Today, we are being invited to be this same kind of family – holy. How can we be, you ask, when my family is struggling?
Perhaps, by first recognizing God's good labour in our families. It is much easier to identify and celebrate God’s goodness. When everything is well and we feel blessed, it is easy to give thanks. We readily count God's blessings in our successes, in the positive impact we made, in how far we have progressed, in how much we have done. And we delight in them.
But can we see God's goodness in our family’s weaknesses and limitations, our mistakes and faults, even our sinfulness, and to still give thanks? It is challenging.
We can by reminding ourselves constantly of how much God is with us in our weaknesses and limitations, our mistakes and our errors. And not just present, but God labouring to comfort and forgive us, to set us right and accompany us to become better, and so saves us.
A report card summarises progress. What would a report card on our family life for 2019 show?
How shall we write it? By reflecting honestly on whether we were weak enough for God to work in our lives this year. For in our weakness, God's grace abounds. It certainly did in the life of the Holy Family.
Here are three questions for our review
First, were we weak enough to recognize our need for God? If we did, were we surprised that God faithfully and repeatedly came to us and laboured for our wellbeing and happiness? If we answer ‘yes’, then you and I would have learned that our weakness is graced. Our weakness is the very space God fills us with His Spirit. This Spirit that frees us from burdens to live a flourishing and fruitful life.
This is how the Holy Family lived trusting God. Can we trust that our families are the very spaces where God is working for us in the best and worst of times?
Second, were we broken enough to be Christ-like? Our families teach us how to grow up and become persons and Christians.

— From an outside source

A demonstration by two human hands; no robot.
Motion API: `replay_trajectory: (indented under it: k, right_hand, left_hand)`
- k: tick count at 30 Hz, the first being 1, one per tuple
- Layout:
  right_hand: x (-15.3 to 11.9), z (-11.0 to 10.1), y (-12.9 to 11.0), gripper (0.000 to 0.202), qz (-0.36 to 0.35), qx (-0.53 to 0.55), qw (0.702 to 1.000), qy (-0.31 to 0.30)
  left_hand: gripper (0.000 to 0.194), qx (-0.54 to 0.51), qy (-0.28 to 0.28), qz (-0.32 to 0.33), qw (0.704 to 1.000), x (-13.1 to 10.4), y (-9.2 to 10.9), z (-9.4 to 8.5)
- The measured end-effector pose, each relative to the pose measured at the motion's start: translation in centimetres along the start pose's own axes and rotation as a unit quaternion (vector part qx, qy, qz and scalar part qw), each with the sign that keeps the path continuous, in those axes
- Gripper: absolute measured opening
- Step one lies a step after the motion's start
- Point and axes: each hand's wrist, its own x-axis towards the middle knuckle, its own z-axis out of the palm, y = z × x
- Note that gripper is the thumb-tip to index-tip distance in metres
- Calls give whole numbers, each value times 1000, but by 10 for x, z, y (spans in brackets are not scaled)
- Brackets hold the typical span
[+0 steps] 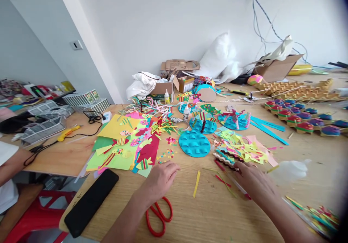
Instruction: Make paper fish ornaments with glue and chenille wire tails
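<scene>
My left hand (162,177) is over the table's near middle, its fingers bent together; whether anything is between them is too small to tell. Under my left wrist lie red-handled scissors (171,210). My right hand (251,177) reaches down with its fingertips at the wavy strips (225,159), which are brown, white and blue. Between the hands lie a yellow paper strip (196,184) and thin red and green strips. Beyond them sits a round blue piece (194,143) with raised scallops.
A black phone (91,203) lies at the near left beside coloured paper sheets (115,163). Paper scraps (244,147), glue bottles (166,97) and painted egg-carton pieces (304,127) spread across the back and right. A person's arm (11,167) shows at far left.
</scene>
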Motion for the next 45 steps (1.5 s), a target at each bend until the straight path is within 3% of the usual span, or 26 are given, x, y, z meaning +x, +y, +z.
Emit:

But they also break us to form us anew into the persons God wants us to become -- always better than we are.
Families are the right places for this transformation. Here our small-mindedness and arrogance, our selfishness and individualism, our hard-heartedness and fixed mindsets are broken. Broken again and again so that we can become a family who accompanies and cares, loves and forgives each other. Ultimately what we are broken for is to become what we are in Communion: the Body of Christ. This is Jesus for you and me. And in us and through us, Jesus makes his saving presence real for all.
This is how the Holy Family lived for one another and God. Does their self-sacrificing love invite us to practice sacrificial love for family and community?

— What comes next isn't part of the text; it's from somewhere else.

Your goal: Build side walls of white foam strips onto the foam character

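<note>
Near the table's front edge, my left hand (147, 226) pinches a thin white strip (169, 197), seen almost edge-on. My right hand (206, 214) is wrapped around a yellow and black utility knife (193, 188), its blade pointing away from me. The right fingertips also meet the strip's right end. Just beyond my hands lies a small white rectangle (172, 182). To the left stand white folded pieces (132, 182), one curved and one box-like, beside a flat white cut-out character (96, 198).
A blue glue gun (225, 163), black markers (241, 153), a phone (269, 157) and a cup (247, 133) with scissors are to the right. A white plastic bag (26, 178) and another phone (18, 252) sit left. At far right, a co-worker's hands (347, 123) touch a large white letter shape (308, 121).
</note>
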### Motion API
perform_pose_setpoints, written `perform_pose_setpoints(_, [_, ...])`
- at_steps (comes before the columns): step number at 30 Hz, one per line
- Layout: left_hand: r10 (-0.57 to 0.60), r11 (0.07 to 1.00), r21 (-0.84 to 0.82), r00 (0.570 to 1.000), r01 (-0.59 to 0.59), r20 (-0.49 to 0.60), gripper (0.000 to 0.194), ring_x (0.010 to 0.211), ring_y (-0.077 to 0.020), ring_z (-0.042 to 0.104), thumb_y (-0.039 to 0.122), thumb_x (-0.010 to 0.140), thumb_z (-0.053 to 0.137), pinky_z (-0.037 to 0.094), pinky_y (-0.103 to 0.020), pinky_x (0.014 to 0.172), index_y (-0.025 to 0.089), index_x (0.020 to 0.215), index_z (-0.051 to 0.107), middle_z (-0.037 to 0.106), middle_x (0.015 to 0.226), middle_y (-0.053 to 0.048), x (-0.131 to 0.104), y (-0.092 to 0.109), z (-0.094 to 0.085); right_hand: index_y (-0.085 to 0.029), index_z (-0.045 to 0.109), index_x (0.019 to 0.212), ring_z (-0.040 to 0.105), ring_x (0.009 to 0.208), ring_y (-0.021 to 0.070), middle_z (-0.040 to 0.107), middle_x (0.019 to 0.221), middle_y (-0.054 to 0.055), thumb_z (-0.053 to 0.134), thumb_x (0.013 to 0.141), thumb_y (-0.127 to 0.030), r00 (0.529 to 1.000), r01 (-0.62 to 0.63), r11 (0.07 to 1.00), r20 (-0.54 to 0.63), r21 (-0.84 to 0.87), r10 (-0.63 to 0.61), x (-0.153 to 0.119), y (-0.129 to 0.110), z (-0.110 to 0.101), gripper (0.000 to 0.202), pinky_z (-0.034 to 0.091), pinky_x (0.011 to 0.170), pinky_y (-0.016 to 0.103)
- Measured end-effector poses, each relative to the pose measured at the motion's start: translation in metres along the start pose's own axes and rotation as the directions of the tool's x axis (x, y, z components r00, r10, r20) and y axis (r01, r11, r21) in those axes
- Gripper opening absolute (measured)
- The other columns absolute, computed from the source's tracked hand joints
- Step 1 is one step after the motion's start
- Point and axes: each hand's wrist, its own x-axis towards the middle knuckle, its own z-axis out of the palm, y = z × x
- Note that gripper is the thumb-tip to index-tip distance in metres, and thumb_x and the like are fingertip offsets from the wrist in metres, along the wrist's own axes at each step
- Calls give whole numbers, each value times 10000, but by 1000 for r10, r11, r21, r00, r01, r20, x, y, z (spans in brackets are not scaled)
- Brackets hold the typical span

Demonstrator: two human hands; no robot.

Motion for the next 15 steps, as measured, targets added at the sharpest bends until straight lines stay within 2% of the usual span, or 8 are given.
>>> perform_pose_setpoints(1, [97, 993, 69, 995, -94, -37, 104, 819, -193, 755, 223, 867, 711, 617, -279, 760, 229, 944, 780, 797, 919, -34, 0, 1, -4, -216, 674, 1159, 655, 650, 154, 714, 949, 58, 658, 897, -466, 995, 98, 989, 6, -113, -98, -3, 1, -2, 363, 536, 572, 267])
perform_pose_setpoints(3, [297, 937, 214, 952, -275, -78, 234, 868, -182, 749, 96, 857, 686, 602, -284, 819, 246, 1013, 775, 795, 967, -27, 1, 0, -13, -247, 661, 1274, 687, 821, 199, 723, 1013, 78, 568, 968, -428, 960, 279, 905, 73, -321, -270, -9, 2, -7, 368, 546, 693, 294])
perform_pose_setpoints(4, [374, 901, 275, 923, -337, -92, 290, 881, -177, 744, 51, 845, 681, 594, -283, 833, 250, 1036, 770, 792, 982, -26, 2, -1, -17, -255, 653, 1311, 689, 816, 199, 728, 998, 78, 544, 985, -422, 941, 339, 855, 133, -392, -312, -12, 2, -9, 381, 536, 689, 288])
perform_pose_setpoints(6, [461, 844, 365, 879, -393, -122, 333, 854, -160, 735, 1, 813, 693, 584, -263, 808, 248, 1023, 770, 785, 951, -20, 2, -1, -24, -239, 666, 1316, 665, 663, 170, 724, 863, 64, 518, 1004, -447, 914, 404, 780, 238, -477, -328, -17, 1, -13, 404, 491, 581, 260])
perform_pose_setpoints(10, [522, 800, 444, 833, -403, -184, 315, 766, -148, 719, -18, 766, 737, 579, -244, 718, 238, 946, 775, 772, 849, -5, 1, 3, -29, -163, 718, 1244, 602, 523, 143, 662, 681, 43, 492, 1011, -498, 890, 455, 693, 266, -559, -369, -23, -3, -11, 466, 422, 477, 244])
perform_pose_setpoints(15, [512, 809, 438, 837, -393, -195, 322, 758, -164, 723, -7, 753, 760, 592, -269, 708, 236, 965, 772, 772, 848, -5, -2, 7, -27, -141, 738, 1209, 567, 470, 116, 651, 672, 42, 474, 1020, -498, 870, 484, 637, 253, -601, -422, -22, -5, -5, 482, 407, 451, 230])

Third, were we brave enough to be totally dependent on God who wants to serve and lift us up? The Holy Family depended totally on God’s providence and guidance in everything. God never failed. Their radical dependence on God assures and delights them.
Can we make the Holy Family’s way of relying completely on God to be our family way too?
If we are following the example of the Holy Family, give thanks. If we desire to follow them, give thanks too. And if we have many other blessings for this year, give thanks also.
As we do this, I pray we may be more like the Holy Family this year: giving thanks for God’s love shining through when those moments when they were weak, broken and brave only to discover the profound truth about being human.
You and I already know it. We have experienced it repeatedly this past year.
Let me explain. Today, St Paul says, “Over all these, to keep them together and complete them, put on love.” But we know from our experience how often it is really God who first and always cloaks us in his love.
This deeper truth rightly focuses our thanksgiving for this year. Not for the many things or blessings received but for the one who gives -- who gives nothing less than himself.
How can we then not delight in this giver, God with us?